In Genesis 17.1-8, God changes Abram’s name to Abraham (verse 5), covenants to be God to him and his descendants in their generations (verse 7), and gives the land of Canaan to him as an ‘everlasting possession’ (verse 8).

God revealed Himself as El-Shaddai to Isaac (illustrated in Genesis 26.12) and to Jacob from ‘Bethel’ (Genesis 28.10-22) to ‘Goshen’ (Genesis 47.1-6). God nurtured Abraham’s descendants in fulfillment of His covenant, even during times of famine. God gave them the ‘best of the land’ of Egypt.

Over 400 years in Egypt (Genesis 15.13), the Israelites reproduced from 70 (Exodus 1.5) to 603,550 men at least ’20 years old’ and ‘able to go to war’ (Numbers 1.45-46). With the women and children, the Israelites might have totaled more than three million people that exited Egypt.

God Almighty (El-Shaddai) had nurtured His chosen people from one man to ‘number the stars’ (Genesis 15.5), millions!

Experienced AFTER as YHWH (Jehovah)

Apparently, from Exodus 1.9, the Israelites grew to outnumber the Egyptians, causing fear (verse 10) and enslavement (verse 11) and the first late-term abortions (verse 22).

But, God saved Moses (Exodus 2.1-10) and prepared him to deliver the Israelites (Exodus 2.11-22) and lead them to the ‘mountain of God’ (Exodus 3.1), where Moses had turned to see and stayed to hear God’s plan (Exodus 3.6-9).

Notice in Exodus 2.23-25 that the Israelites cried out in their subjugation and God heard. His ‘nurtured’ people were being abused needed saving!

God explained Pharaoh’s rejection of Moses’ demand to release the people in Exodus 6.1-3, having prophesied the death of Egyptian first-born children in Exodus 4.23.

And that is what happened, as God reviewed with Moses in Exodus 12.12. Importantly, God says that the death of the first born will culminate His judgment of all of the gods of Egypt.
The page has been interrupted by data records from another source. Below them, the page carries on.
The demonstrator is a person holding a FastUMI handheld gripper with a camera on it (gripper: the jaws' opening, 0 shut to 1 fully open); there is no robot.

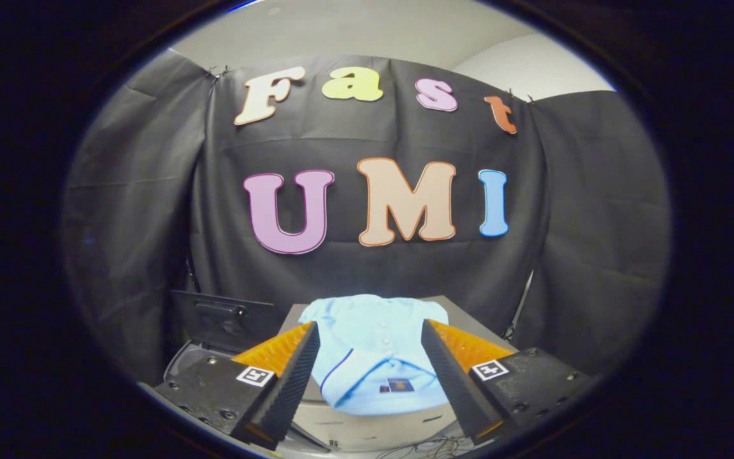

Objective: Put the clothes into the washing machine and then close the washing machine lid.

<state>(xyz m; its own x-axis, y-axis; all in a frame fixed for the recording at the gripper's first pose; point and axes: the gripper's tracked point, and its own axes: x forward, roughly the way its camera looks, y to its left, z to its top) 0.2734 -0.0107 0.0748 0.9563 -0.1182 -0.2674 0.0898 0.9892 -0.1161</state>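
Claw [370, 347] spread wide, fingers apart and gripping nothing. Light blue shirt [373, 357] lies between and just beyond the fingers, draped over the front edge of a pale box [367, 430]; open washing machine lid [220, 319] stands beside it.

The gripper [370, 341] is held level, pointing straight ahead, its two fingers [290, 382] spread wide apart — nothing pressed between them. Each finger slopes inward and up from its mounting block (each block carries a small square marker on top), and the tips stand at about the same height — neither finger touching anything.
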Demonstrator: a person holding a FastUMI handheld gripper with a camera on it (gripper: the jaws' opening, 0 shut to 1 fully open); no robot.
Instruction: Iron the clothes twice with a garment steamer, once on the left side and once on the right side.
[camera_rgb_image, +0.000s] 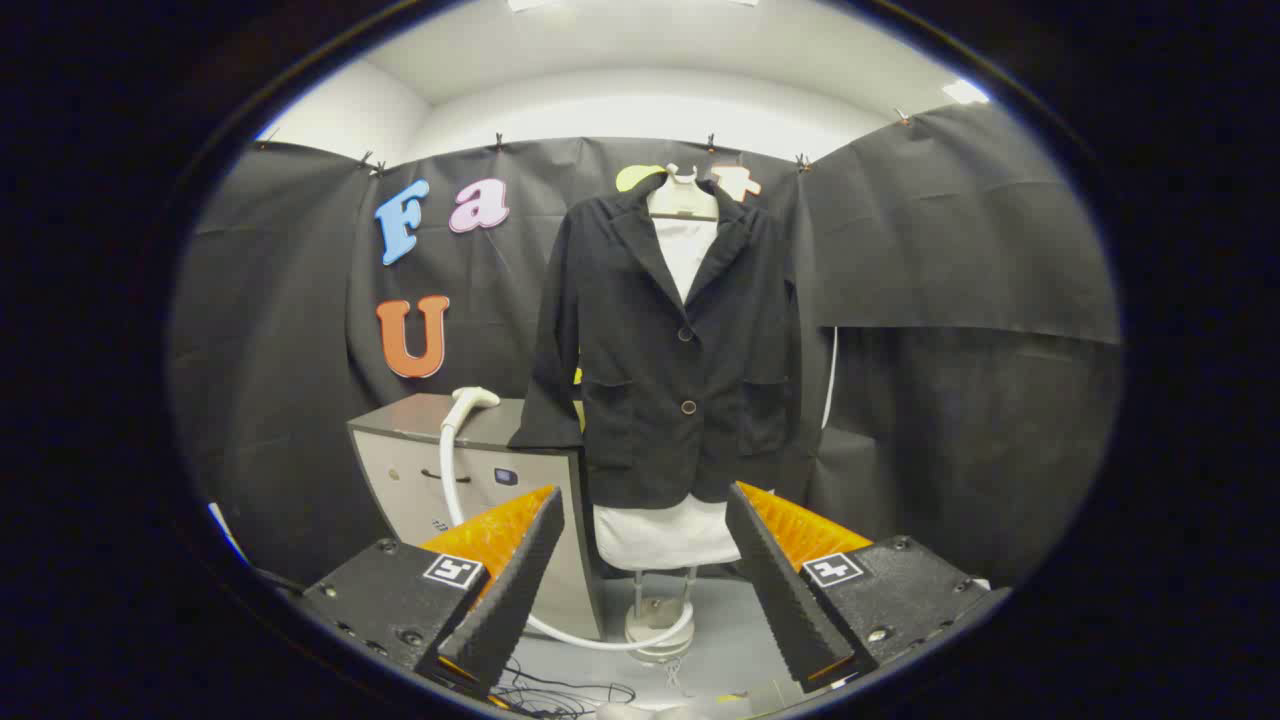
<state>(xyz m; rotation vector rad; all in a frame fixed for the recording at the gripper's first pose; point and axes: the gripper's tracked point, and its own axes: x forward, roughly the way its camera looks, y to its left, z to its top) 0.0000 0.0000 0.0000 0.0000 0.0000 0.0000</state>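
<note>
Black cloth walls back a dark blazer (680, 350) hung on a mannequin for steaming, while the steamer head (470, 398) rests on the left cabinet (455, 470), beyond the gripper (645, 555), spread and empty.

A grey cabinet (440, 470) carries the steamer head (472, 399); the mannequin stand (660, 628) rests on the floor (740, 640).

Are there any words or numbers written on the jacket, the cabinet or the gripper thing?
Jacket: no writing.
Cabinet: one small blue mark, too small to read.
Gripper: open, fingers empty and aimed at the jacket. It has two square black-and-white markers, which are patterns, not words.
</note>
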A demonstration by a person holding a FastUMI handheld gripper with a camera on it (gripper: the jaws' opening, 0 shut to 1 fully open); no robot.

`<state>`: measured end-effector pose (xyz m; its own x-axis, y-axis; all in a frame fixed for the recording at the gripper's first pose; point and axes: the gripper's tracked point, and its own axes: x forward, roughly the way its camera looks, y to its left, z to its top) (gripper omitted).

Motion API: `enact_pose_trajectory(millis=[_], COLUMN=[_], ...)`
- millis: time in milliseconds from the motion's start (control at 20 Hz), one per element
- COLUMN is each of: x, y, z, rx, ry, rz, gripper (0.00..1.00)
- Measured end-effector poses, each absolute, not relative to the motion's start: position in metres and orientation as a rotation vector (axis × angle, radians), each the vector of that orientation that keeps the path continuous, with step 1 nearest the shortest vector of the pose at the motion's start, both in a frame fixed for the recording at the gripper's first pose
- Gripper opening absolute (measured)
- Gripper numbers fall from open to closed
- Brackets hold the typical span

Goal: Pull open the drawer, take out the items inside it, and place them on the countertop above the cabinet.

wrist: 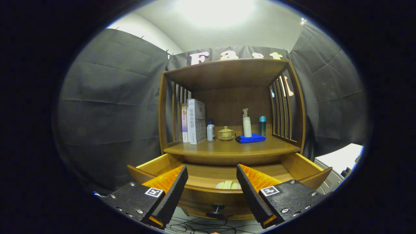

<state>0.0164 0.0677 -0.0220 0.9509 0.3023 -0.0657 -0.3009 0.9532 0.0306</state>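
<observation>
Dark cloth walls surround a wooden cabinet point(227, 97). Before it the tongs point(212, 191) hang spread wide, pinching nothing and touching nothing. Between the fingers point(172, 191) lies the pulled-open drawer point(224, 177), its round knob point(217, 208) below; a pale item point(228, 185) rests inside against the front edge. Beyond, on the countertop point(230, 148), from left edge to right stand books point(195, 121), a small white bottle point(211, 131), a lidded ceramic cup point(226, 133), a pump bottle point(246, 123) on a folded blue cloth point(250, 138), and a teal bottle point(262, 125).
</observation>
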Motion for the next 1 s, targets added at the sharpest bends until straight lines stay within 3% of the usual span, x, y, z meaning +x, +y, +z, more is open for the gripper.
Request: enact_pose_trajectory(millis=[500, 1000], x=[0.095, 0.124], y=[0.062, 0.067], z=[-0.017, -0.101], rx=[0.061, -0.026], ry=[0.285, 0.684], rz=[0.275, 0.269], gripper=[0.93, 0.93])
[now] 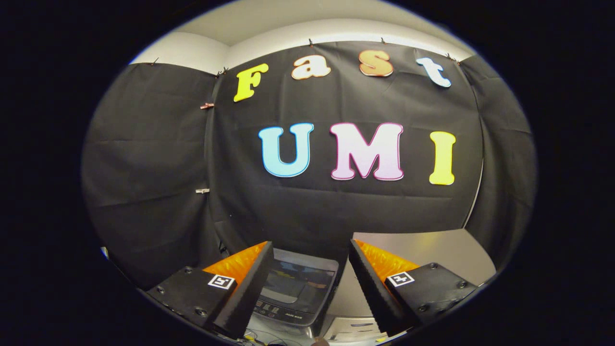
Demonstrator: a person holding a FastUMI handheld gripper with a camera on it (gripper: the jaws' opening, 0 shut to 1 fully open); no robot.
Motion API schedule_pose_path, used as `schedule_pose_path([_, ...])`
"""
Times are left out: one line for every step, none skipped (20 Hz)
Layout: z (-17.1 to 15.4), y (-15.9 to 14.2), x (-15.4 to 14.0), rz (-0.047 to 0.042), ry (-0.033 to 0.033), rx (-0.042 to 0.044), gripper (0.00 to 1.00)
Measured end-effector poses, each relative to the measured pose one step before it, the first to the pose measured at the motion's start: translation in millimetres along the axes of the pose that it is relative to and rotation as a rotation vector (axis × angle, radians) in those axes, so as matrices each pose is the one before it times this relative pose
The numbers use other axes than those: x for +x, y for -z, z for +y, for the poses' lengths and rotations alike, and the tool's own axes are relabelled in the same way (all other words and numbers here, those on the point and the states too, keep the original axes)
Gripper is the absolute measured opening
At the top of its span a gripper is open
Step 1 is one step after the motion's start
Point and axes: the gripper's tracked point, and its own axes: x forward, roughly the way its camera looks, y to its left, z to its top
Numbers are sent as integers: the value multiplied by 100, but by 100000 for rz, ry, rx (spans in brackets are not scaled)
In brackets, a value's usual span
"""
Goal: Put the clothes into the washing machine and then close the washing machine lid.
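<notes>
Right now the gripper [311, 250] is held high and level, its two black fingers [250, 288] spread wide with nothing between them but open air — it has hold of nothing. Seen through that gap, just ahead of and below the fingertips, sits a small top-loading washing machine [298, 288]: grey body, a dark tinted lid [300, 281] lying flat over the tub, and a strip of buttons along the near edge. So the lid looks closed, though I can't make out through the tinted panel whether any clothes are inside; a few faint coloured patches there may only be reflections. Beside the machine, beyond the right finger, runs a pale grey tabletop [432, 247] against the black cloth wall [144, 158]. I can't point to any clothes from this angle. My judgement is that this is either the very start or the very end of the task, and the view doesn't settle which.
</notes>
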Motion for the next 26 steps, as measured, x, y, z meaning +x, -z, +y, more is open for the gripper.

The Israelites saw the power of God’s deliverance (Exodus 14.31) in fulfillment of His promise (Exodus 6.6).

The New Living Translation of Exodus 6.3 clarifies other translations’ ‘by my name Yahweh I was not known to them’ to ‘I did not reveal my name, Yahweh, to them’ (my italics).

In the exodus, God REVEALED His name as savior of the Israelites! He did this again through His Son for His disciples (John 1.18, 14.7-9) and continues now through His Holy Spirit (John 16.13-15) for us (Ephesians 1.13-14).

Just so, God declared to the Israelites, personally, that He had saved them, as recorded in Exodus 20.2 and Deuteronomy 5.4-6. Thus, He had earned the right to instruct them on how to live to please Him: Decalogue!